▶ EXERCISE BRIEF
Your task is to copy all of the data exactly.

▶ COLLECTED DATA
┄┄┄┄┄┄┄┄┄┄┄┄┄┄┄┄┄┄┄┄

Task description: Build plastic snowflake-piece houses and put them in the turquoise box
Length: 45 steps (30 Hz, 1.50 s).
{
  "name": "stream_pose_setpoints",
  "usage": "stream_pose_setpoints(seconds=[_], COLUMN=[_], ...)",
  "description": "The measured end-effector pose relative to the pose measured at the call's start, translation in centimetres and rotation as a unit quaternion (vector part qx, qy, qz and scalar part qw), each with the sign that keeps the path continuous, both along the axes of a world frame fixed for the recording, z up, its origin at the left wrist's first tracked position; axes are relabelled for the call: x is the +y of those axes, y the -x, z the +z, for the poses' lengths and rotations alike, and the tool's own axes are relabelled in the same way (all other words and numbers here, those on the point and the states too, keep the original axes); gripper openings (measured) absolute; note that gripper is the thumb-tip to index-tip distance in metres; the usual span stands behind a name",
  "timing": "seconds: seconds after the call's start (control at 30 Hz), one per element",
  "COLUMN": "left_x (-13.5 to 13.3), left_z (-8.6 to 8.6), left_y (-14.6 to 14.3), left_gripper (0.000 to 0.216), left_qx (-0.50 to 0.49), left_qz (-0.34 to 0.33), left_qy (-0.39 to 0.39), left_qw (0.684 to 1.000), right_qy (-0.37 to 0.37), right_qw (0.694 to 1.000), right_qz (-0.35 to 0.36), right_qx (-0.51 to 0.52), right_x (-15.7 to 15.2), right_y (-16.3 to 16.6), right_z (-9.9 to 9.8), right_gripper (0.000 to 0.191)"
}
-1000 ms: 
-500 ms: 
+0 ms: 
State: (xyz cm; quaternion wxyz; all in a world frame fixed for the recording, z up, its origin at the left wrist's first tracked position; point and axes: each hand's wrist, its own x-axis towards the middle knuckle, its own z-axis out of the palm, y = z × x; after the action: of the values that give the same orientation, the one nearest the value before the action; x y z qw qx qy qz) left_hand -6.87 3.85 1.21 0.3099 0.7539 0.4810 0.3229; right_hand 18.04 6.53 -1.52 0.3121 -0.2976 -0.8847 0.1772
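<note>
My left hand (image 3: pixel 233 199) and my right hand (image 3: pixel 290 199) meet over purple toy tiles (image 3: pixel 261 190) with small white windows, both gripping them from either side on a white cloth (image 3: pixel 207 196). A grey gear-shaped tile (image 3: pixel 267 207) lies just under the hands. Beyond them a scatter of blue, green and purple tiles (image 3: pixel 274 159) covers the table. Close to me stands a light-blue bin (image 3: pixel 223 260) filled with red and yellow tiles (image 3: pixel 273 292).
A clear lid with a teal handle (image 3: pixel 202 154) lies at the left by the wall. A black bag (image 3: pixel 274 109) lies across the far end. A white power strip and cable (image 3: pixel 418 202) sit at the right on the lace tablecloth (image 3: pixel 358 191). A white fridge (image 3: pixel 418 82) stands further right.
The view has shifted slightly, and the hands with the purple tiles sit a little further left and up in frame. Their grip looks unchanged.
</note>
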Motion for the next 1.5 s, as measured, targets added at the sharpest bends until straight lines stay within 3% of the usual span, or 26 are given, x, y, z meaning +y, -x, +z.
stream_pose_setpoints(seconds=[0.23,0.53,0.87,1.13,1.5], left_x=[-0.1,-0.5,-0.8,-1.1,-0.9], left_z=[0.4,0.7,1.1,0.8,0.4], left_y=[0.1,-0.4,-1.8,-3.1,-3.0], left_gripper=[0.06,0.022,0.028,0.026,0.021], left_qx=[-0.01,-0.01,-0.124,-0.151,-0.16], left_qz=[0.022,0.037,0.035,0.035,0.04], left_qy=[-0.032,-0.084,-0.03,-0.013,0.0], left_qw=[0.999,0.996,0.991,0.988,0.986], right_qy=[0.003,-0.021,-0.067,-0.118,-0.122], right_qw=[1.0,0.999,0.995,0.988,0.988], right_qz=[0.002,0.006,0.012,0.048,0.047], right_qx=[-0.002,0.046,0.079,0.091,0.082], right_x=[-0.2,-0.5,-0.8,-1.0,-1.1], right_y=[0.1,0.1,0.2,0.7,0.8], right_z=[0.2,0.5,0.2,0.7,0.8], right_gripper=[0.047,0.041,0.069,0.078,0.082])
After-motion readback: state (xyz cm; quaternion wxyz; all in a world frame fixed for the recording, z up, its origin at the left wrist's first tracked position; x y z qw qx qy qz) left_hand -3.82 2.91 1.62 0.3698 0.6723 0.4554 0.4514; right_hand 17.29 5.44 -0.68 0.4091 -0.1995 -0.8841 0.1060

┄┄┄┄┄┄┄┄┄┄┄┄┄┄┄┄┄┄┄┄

▶ RESPONSE FOR THIS EXERCISE
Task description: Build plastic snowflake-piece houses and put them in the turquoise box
Length: 45 steps (30 Hz, 1.50 s).
{
  "name": "stream_pose_setpoints",
  "usage": "stream_pose_setpoints(seconds=[_], COLUMN=[_], ...)",
  "description": "The measured end-effector pose relative to the pose measured at the call's start, translation in centimetres and rotation as a unit quaternion (vector part qx, qy, qz and scalar part qw), each with the sign that keeps the path continuous, both along the axes of a world frame fixed for the recording, z up, its origin at the left wrist's first tracked position; axes are relabelled for the call: x is the +y of those axes, y the -x, z the +z, for the poses' lengths and rotations alike, and the tool's own axes are relabelled in the same way (all other words and numbers here, those on the point and the states too, keep the original axes); gripper openings (measured) absolute; note that gripper is the thumb-tip to index-tip distance in metres; the usual span stands behind a name",
  "timing": "seconds: seconds after the call's start (control at 30 Hz), one per element",
  "COLUMN": "left_x (-13.5 to 13.3), left_z (-8.6 to 8.6), left_y (-14.6 to 14.3), left_gripper (0.000 to 0.216), left_qx (-0.50 to 0.49), left_qz (-0.34 to 0.33), left_qy (-0.39 to 0.39), left_qw (0.684 to 1.000), right_qy (-0.37 to 0.37), right_qw (0.694 to 1.000), right_qz (-0.35 to 0.36), right_qx (-0.51 to 0.52), right_x (-15.7 to 15.2), right_y (-16.3 to 16.6), right_z (-9.9 to 9.8), right_gripper (0.000 to 0.191)"
}
-1000 ms: 
-500 ms: 
+0 ms: 
State: (xyz cm; quaternion wxyz; all in a world frame fixed for the recording, z up, its origin at the left wrist's first tracked position; point and axes: each hand's wrist, its own x-axis towards the middle knuckle, its own z-axis out of the palm, y = z × x; after the action: of the values that give the same orientation, the one nearest the value before the action; x y z qw qx qy qz) left_hand -6.87 3.85 1.21 0.3099 0.7539 0.4810 0.3229; right_hand 18.04 6.53 -1.52 0.3121 -0.2976 -0.8847 0.1772
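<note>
My left hand (image 3: pixel 233 199) and my right hand (image 3: pixel 290 199) meet over purple toy tiles (image 3: pixel 261 190) with small white windows, both gripping them from either side on a white cloth (image 3: pixel 207 196). A grey gear-shaped tile (image 3: pixel 267 207) lies just under the hands. Beyond them a scatter of blue, green and purple tiles (image 3: pixel 274 159) covers the table. Close to me stands a light-blue bin (image 3: pixel 223 260) filled with red and yellow tiles (image 3: pixel 273 292).
A clear lid with a teal handle (image 3: pixel 202 154) lies at the left by the wall. A black bag (image 3: pixel 274 109) lies across the far end. A white power strip and cable (image 3: pixel 418 202) sit at the right on the lace tablecloth (image 3: pixel 358 191). A white fridge (image 3: pixel 418 82) stands further right.
The view has shifted slightly, and the hands with the purple tiles sit a little further left and up in frame. Their grip looks unchanged.
</note>
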Motion for the next 1.5 s, as measured, targets added at the sharpest bends until straight lines stay within 3% of the usual span, or 26 are given, x, y, z meaning +y, -x, +z.
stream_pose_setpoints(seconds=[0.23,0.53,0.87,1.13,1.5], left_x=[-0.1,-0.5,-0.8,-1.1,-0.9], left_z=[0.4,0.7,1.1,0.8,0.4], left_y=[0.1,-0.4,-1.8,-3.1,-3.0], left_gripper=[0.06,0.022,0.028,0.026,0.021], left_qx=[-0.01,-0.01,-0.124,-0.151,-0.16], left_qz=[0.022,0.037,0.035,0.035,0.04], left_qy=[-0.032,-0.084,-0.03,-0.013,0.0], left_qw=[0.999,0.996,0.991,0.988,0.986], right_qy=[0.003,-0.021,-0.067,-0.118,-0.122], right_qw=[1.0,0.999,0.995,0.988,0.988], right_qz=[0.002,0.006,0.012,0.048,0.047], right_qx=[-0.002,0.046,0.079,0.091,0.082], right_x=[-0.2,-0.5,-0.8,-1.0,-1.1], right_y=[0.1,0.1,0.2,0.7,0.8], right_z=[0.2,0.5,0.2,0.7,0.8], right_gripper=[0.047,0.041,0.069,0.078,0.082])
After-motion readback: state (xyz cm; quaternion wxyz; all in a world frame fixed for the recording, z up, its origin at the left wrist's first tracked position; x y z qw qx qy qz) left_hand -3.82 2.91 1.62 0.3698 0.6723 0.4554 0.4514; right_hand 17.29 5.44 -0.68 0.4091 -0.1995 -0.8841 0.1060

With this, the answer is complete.